Home & Garden
Inside a Dreamy Beach Bungalow
A clever layout and artful decor help a family make the most of a 30A getaway
Photo: Ali Harper
When Allyson and Paul Riser first set foot on the narrow lot along Highway 30A in the heart of Seaside, Florida, they were skeptical. In fact, they mistook the neglected strip of land as overflow parking for neighboring homes. “It looked like a patch of weeds,” Allyson admits. “I thought, You can’t put a house on this!” The location, however, was unparalleled.
Situated catty-corner from Seaside’s town square and a few flip-flop-shod steps from the beach pavilion, the unique lot wasn’t quite beachfront, but no road separated it from the sand and the view still offered a wide window to the Gulf of Mexico’s cerulean waters—a requirement for the Risers, who live in Little Rock but have vacationed along 30A annually since 2008. “We love the casual charm of Seaside,” Allyson says. In order to build a home there that would work for their large brood—the Risers now have four grown children, two sons and two daughters, plus a daughter-in-law—they realized they’d have to get creative.
Photo: Ali Harper
To that end, they enlisted the help of Seaside architect Ty Nunn and Fran Keenan, a Birmingham, Alabama, interior designer and a longtime family friend. Meeting the Risers’ practical needs—enough bedrooms and gathering spaces for the tight-knit family—was the team’s first priority. But Allyson, who loves the graceful lines and historic appeal of the South Carolina Lowcountry’s old coastal homes, challenged Nunn and Keenan to find ways to imbue similar character and timelessness into the Florida new build.
“It was a little tricky from an exterior standpoint,” Keenan says.
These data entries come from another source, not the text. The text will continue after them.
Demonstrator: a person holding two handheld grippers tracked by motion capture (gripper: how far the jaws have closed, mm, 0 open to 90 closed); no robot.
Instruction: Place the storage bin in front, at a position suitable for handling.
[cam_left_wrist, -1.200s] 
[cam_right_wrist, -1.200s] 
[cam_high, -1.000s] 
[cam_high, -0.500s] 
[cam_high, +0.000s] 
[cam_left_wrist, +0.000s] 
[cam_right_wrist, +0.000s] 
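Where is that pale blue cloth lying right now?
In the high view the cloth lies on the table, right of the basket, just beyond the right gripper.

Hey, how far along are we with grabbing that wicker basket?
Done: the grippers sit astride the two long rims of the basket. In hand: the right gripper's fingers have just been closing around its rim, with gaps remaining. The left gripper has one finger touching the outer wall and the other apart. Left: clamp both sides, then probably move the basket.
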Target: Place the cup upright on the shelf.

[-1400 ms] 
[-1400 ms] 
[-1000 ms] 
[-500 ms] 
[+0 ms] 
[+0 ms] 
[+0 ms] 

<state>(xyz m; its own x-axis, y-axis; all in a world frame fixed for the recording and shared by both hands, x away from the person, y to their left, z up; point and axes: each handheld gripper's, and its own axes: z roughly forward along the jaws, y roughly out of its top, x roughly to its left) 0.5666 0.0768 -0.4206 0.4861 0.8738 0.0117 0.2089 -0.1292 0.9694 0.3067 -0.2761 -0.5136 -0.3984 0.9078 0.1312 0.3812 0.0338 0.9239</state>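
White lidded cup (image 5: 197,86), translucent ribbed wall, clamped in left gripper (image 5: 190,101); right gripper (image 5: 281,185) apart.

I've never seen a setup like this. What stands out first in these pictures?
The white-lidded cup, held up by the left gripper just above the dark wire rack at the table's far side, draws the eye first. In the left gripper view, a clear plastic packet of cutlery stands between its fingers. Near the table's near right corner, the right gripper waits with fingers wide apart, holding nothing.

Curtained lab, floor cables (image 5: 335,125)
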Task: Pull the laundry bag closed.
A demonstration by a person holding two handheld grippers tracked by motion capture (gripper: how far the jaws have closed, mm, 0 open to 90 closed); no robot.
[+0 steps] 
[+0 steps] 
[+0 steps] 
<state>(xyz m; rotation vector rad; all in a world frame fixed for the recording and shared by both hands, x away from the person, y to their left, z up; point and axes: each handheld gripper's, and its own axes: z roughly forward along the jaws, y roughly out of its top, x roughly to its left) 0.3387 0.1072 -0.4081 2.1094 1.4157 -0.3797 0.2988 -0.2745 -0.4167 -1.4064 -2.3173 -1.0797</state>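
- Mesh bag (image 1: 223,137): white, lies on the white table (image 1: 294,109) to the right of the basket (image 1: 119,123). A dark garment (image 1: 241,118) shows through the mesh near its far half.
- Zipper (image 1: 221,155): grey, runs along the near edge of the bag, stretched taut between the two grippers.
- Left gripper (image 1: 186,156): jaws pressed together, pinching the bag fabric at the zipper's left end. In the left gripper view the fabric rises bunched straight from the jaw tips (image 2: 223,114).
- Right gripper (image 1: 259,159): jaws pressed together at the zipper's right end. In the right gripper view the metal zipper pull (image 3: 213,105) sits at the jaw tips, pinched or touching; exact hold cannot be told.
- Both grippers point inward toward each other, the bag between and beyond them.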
The home Nunn designed to fit the unusual lot size stands three stories, one room deep, and three rooms wide, with the kitchen and main living space on the top floor to take advantage of the site’s best views. “On so many Lowcountry houses, the roofs are really big,” Keenan continues. “It’s what makes them look so beautiful, and gives them that low-slung, casual feeling. We couldn’t do that easily on a tall three-level structure.” A trip to Paris, rather than to Charleston, ultimately provided the solution. “In Paris, the largest windows are often in the roofs,” Keenan says. “We had the idea that we could install huge windows that pop out of the roof. That way we could bring it down and really flood that third-floor area with light. Because when you’re in the house, you really want to be on the third floor.”
Inside, Keenan and her colleague Sara Walker took their cues from the landscape, outfitting a space that feels distinctly of this place without leaning beachy in the sand-dollars–and–fishing-buoys sense. “I wanted elegant but comfortable,” Allyson says. Mimicking the view from the kitchen, the color palette inspires peace and serenity with its profusion of grayish blues and whites, muted turquoise, and faded aqua. “We pulled the deepest color in the house from the ocean around the sandbar out front,” Keenan says. “The floors we kept light. They’re really the color of sand, so if there’s sand on the floor, you can’t see it.” Which is a good thing, because when the whole Riser clan is in town, they’re outside, weather permitting. “My kids love to walk to the food trucks or to Modica Market,” Allyson says. “We ride bikes. We hardly ever get in the car. Most sunny days we’ll get down to the beach around eleven. We’ll bring a cooler with something to eat and stay until sunset.”
A deft high-low mix of antiques, as well as architectural touches such as wide-wood-paneled walls and detailed casing, lend the new house an immediate sense of history that often takes a lifetime of collecting to achieve. “Oddly enough, using old things keeps a space fresh, too,” Keenan says. “Old breaks the mold.” Additional layers of art, ranging from framed textiles to pressed botanicals, add personality. “Other than the architecture, art is the most conversational element of design,” Keenan says.
Consequently, in the Riser house, the art gallery they created in the stairwell, filling an otherwise utilitarian space with more than 120 vintage nautical paintings scooped up over the course of a year from vendors across the Southeast and beyond, sparks the most discussion. “I even found a few at estate sales in Little Rock,” Allyson says. In her sons’ room on the first floor, a large coastal landscape painting dominates—Walker and Keenan discovered it in a dusty corner at Scott Antique Markets in Atlanta. Recontextualized, it becomes the kind of nostalgic piece that feels as though it’s been in the family for generations and will be for generations to come. “Family: It’s why we built the house,” Allyson says. “It’s definitely getting harder and harder [to all get together] now that the children are grown, so it’s wonderful to have this place.”